In his admin role in Sweden and the BAS he did no 'climate science' as such, just fronted the work of others when the TV people came. Many were unhappy about his climate stance at the Sci museum and as for carbon management - well, is that science?

Feb 17, 2012 at 12:31 PM | Unregistered CommenterDDier

Yeah.......post normal journalism?

Feb 17, 2012 at 12:37 PM | Unregistered CommenterCurfew

DDier,
Thank you, that's interesting. Did Chris Rapley ever study "Carbon" in a more formal scientific sense?
I have a Ph.D. in Organic Chemistry [i.e. Carbon Chemistry] and successful use of computer modelling of new carbon compounds. That was computer modelling that was later proven to be correct[*]. But somehow I still doubt that would qualify me as any kind of expert in the eyes of Richard Black and the BBC.

[*] I won't bore you with my unsuccessful or incompetent computer modelling.
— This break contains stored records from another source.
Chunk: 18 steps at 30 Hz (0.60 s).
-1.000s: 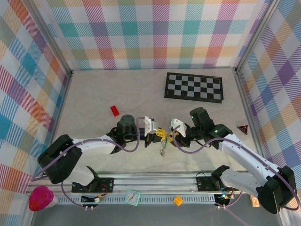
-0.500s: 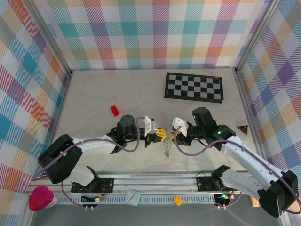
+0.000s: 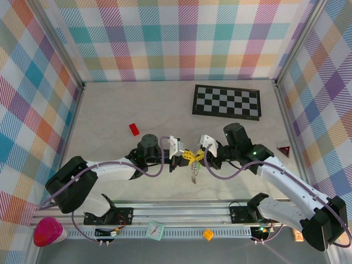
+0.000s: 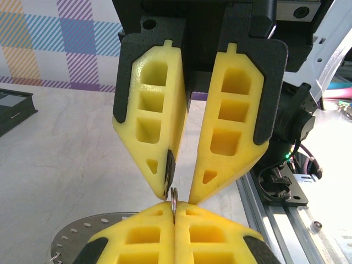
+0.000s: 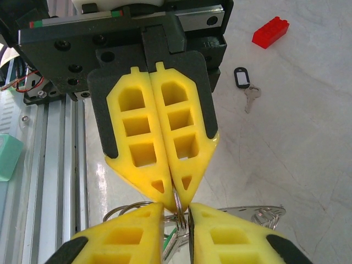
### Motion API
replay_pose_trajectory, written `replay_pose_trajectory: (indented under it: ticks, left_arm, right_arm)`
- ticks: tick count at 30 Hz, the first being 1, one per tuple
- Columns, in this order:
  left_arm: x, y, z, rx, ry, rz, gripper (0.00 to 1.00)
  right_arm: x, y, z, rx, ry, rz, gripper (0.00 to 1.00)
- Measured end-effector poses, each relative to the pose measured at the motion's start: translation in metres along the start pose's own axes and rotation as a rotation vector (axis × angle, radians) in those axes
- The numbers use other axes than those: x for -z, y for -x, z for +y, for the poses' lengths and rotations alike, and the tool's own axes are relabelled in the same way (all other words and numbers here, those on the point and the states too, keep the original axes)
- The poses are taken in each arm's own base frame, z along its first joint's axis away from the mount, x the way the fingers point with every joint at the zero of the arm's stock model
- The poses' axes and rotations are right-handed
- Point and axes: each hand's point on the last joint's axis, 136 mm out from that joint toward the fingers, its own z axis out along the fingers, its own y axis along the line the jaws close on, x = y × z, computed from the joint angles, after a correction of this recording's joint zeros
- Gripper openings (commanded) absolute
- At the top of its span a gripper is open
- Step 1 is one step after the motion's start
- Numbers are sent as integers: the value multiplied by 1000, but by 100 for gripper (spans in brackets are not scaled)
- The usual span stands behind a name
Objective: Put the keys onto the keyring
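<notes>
Over the last second the right fingers (image 4: 140,151) have come in from the right of the overhead view. They now meet the left fingers (image 4: 157,214) tip to tip, just below the middle of that frame, and have drawn in from a wider stance to a narrow gap. The left fingers have not altered and stay pressed flat together on the keyring (image 3: 193,174). Its thin wire edge pokes out of their seam at the bottom centre of the left wrist view. The rest of the keyring dangles beneath the meeting point, clear of the counter (image 3: 126,104).

In the right wrist view the ring's wire runs up into the slot between the right fingers. A gap is visible between their tips, so as far as can be told they straddle the wire rather than clamp it. This looks like a second hold being set up on the ring, probably to steady or spread it for threading.

The black-headed key (image 5: 246,87) lies flat on the counter in the upper right of that view, near the red block (image 5: 270,32). That key, at least, is not yet on the ring and would have to be fetched.
</notes>
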Motion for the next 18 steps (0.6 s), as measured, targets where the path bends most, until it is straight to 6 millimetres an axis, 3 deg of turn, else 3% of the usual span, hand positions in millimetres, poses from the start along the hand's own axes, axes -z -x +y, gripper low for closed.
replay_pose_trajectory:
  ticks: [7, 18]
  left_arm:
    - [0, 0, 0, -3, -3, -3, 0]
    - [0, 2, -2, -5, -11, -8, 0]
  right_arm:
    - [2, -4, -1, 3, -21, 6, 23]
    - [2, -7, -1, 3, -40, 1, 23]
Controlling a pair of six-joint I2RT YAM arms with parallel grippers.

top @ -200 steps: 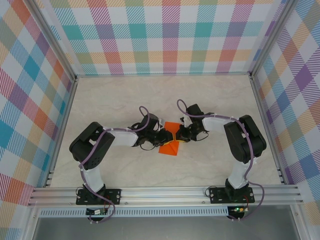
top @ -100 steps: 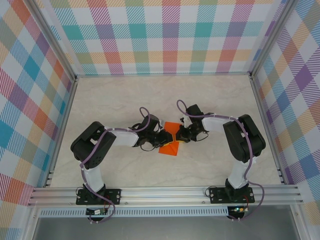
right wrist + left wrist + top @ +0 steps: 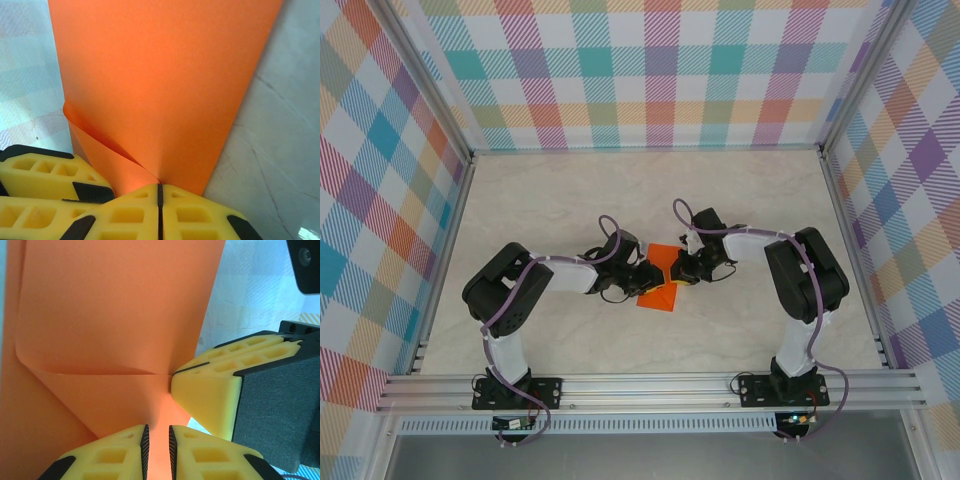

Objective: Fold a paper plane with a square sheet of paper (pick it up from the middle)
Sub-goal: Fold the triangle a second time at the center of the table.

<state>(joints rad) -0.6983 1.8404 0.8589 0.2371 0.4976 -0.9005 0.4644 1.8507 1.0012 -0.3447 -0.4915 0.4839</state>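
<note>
Orange sheet (image 3: 657, 298) lies mid-table in the top view, between the two arms, its long axis running roughly up and down the frame; the left gripper (image 3: 644, 277) meets it from the left and the right gripper (image 3: 675, 272) from the right, both about equally near, tips close together over its middle.

From the left wrist, the sheet (image 3: 115, 315) fills the upper left, creased across; the left gripper (image 3: 156, 440) at the bottom edge is nearly pressed together, pinching paper between its pads; the right gripper's yellow fingers (image 3: 205, 395) sit just beside.

From the right wrist, the sheet (image 3: 160, 75) rises up the frame; the right gripper (image 3: 159, 192) is pressed together on the fold's end; any lift likely needs both pinches moving together.
</note>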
Nice people don't dwell on such matters.

Feb 17, 2012 at 1:07 PM | Unregistered Commentermichael hart

Richard Black and his blatant propaganda should be an embarrassment to the BBC. The fact he isn't says all you need to know about that once august organisation.

Feb 17, 2012 at 3:06 PM | Unregistered CommenterSteve Jones

// " Dave Reay, Senior lecturer in Carbon Management, University of Edinburgh"
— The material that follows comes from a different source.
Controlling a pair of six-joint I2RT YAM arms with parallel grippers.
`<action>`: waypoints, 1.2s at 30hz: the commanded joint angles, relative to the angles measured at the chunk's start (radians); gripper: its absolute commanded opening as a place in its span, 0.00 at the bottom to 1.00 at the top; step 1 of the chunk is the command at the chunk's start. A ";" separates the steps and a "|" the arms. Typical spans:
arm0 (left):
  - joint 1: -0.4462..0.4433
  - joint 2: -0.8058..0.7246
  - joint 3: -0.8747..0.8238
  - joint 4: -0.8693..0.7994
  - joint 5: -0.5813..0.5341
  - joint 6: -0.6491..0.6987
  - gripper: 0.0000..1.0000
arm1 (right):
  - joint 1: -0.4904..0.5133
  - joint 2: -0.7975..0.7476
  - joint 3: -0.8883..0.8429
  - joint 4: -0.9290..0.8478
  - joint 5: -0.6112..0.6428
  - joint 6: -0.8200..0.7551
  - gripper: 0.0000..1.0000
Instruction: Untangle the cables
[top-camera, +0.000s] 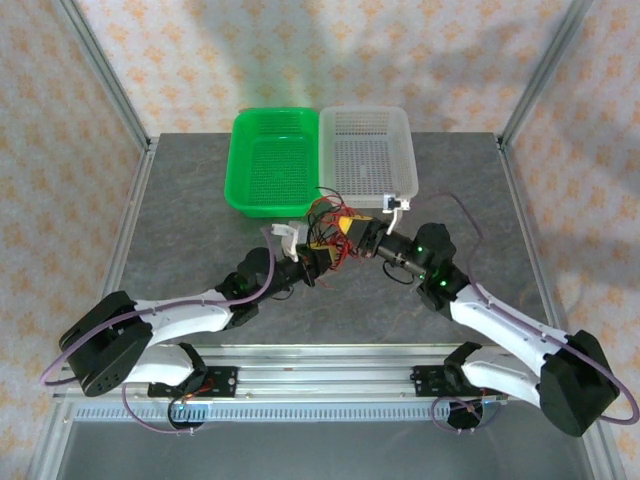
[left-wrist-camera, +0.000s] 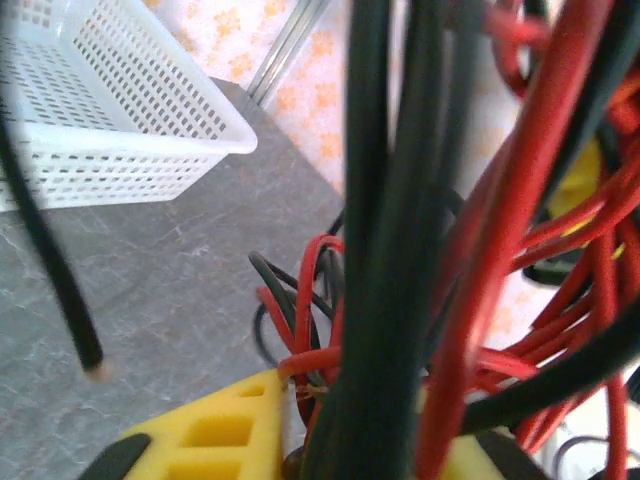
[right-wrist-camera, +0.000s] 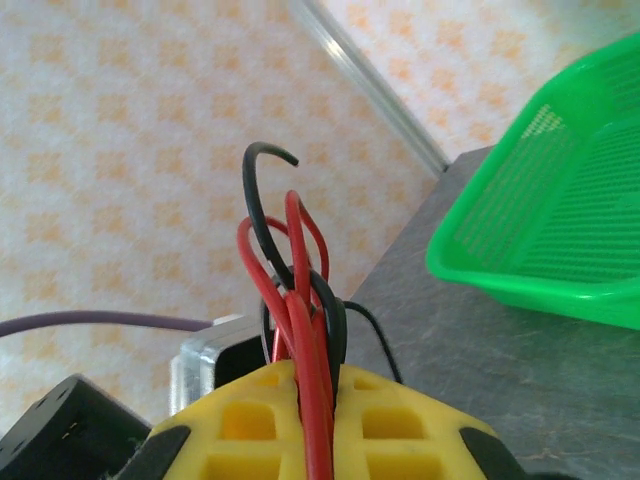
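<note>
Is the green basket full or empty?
Empty. From the top camera, the green basket shows a bare mesh floor, and the cables bunch outside it.

Red and black cables (left-wrist-camera: 385, 250) crowd the near right, the bundle gripped between the yellow fingers (left-wrist-camera: 215, 430) of the left gripper (left-wrist-camera: 350, 440), with a white basket (left-wrist-camera: 120, 160) far left on the grey table (left-wrist-camera: 170, 280).

White-black arms (top-camera: 190, 312), purple cables (right-wrist-camera: 100, 319), yellow-fingered tools (right-wrist-camera: 318, 388)
</note>
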 joint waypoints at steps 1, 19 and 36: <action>0.007 -0.035 -0.030 0.014 -0.086 -0.019 0.05 | 0.003 -0.065 -0.029 0.021 0.197 0.052 0.00; 0.005 0.106 0.052 -0.509 -0.372 -0.024 0.00 | 0.067 0.095 -0.171 -0.268 0.480 0.253 0.32; 0.005 0.189 0.188 -0.882 -0.387 -0.097 0.10 | 0.137 0.530 0.358 -0.785 0.432 -0.102 0.57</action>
My mother's uncle was a "vice president in carbon logistics". Can anyone guess what his company vehicle looked like?

Feb 17, 2012 at 6:50 PM | Unregistered CommenterJack Hughes

A coal lorry?

Feb 17, 2012 at 10:00 PM | Unregistered CommenterPharos

"All the indications are that the documents are real". The secret is in "all the indications are", proof there is none.Such as in olden days, all the indications are that the heavens go round the earth.

Feb 17, 2012 at 10:16 PM | Unregistered CommenterBarry Laughton

Climate aside, there's a huge giveaway on Black's political leanings by his description of the Heartland Institute as "overtly libertarian" as if libertarianism were shameful by definition. Would he write "overtly socialist"?
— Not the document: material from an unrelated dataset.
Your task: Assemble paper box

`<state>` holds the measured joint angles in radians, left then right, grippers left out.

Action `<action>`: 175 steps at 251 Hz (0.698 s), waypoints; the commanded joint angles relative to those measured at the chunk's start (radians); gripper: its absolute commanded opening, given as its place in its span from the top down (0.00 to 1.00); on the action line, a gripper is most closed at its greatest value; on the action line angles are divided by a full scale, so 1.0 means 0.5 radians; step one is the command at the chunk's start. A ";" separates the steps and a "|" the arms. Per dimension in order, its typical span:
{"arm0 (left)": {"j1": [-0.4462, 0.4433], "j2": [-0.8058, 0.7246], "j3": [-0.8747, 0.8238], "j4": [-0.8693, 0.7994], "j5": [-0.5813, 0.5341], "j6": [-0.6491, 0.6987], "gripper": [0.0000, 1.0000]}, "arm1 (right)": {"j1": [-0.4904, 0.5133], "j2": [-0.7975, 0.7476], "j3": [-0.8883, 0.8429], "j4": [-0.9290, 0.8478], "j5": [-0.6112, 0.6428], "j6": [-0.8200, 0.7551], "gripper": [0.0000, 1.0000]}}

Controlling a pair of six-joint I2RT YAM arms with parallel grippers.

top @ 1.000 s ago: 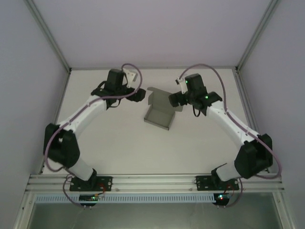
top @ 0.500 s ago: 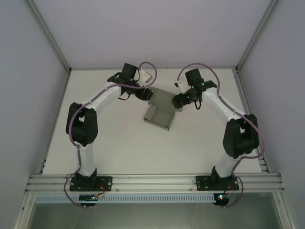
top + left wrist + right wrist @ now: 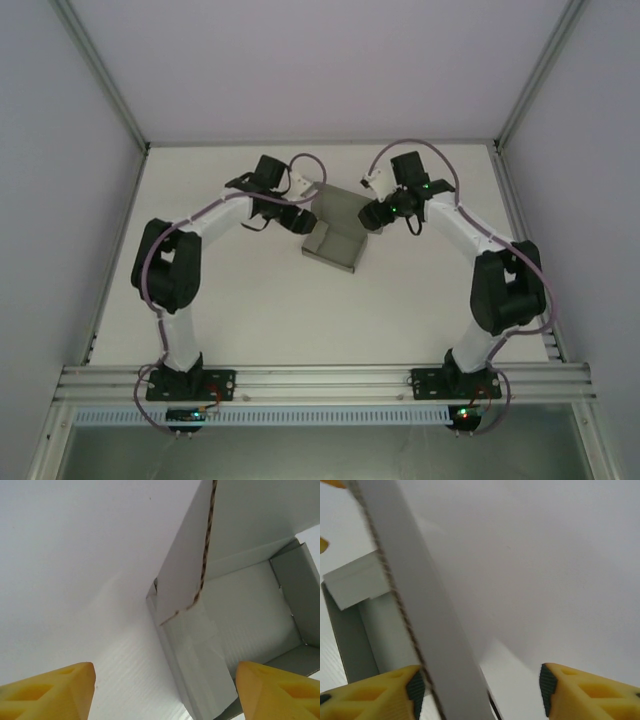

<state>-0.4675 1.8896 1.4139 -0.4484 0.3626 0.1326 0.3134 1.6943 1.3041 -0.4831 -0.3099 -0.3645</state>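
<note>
Arms closed in on empty paper box [image 3: 335, 240], left hand [image 3: 165, 672], right hand [image 3: 480, 672] spread astride its walls

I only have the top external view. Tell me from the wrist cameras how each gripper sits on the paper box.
Observer: In the left wrist view the left gripper stands open, its yellow fingers astride a side wall of the paper box.
Operator: Now the right one.
Observer: In the right wrist view the right gripper is open too. A cardboard flap runs between its fingers, close against one dark pad and clear of the other.
Operator: Report the inside of the box.
Observer: The left wrist view shows the far walls folded upright around a bare grey floor.
</note>
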 commanded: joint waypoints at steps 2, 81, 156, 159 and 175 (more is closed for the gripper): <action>-0.004 -0.101 -0.077 0.123 0.008 -0.108 0.31 | -0.016 0.103 0.020 0.134 -0.319 -0.266 0.53; 0.039 -0.131 -0.240 0.308 0.075 -0.286 0.46 | -0.014 0.039 -0.040 0.278 -0.444 -0.446 0.90; 0.072 -0.105 -0.294 0.397 0.088 -0.322 0.55 | 0.055 -0.194 -0.186 0.335 -0.369 -0.539 0.95; 0.070 -0.100 -0.294 0.402 0.089 -0.326 0.55 | 0.057 -0.199 -0.189 0.338 -0.370 -0.541 0.95; 0.075 -0.070 -0.276 0.404 0.091 -0.347 0.59 | 0.063 -0.217 -0.205 0.347 -0.366 -0.544 0.95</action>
<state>-0.4385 1.8534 1.2675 -0.2703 0.3851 -0.0147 0.3328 1.6260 1.2198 -0.3355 -0.4831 -0.6025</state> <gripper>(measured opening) 0.437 0.069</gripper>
Feb 17, 2012 at 11:30 PM | Unregistered CommenterNeil McEvoy

Chris Rapley, a climate change scientist at University College London, described the project as "brain-washing".

"This strikes at the very roots of truth and freedom in a democratic society, something I would have felt the American people would find abhorrent," he said.

He probably does not see the deep irony in those words.

“The way to see by Faith is to shut the Eye of Reason.” Benjamin Franklin

Just who was Benjamin Franklin? Nicknamed 'The First American', an archetypical polymath scientist, with pioneer observations in meteorology, electrical storms, invented the lightning rod, discovered evaporational cooling experimenting with Hadley, discovered the Gulf Stream in oceanography,
As a diplomat and politician, signatory of the Declaration of Independence, was foundational in defining the American ethos, championed the opposition to authoritarianism, both political and religious, and the scientific and tolerant values of the Enlightenment.

And that is why American's core ethos is to oppose the authoritarian censorship and suppression of debate that climate radicals seem so desperately to require.

Feb 18, 2012 at 12:31 AM | Unregistered CommenterPharos

the webcite time says 15:26 ET - what timezone is ET ? SO when did he actually first publish the piece in GMT?

Feb 18, 2012 at 12:36 PM | Unregistered CommenterJason

I've now found time look in a bit more detail at the Heartland documents and compare their funding with sources of funding on both sides of the climate debate. I conclude that there is no David versus Goliath, only two Goliaths.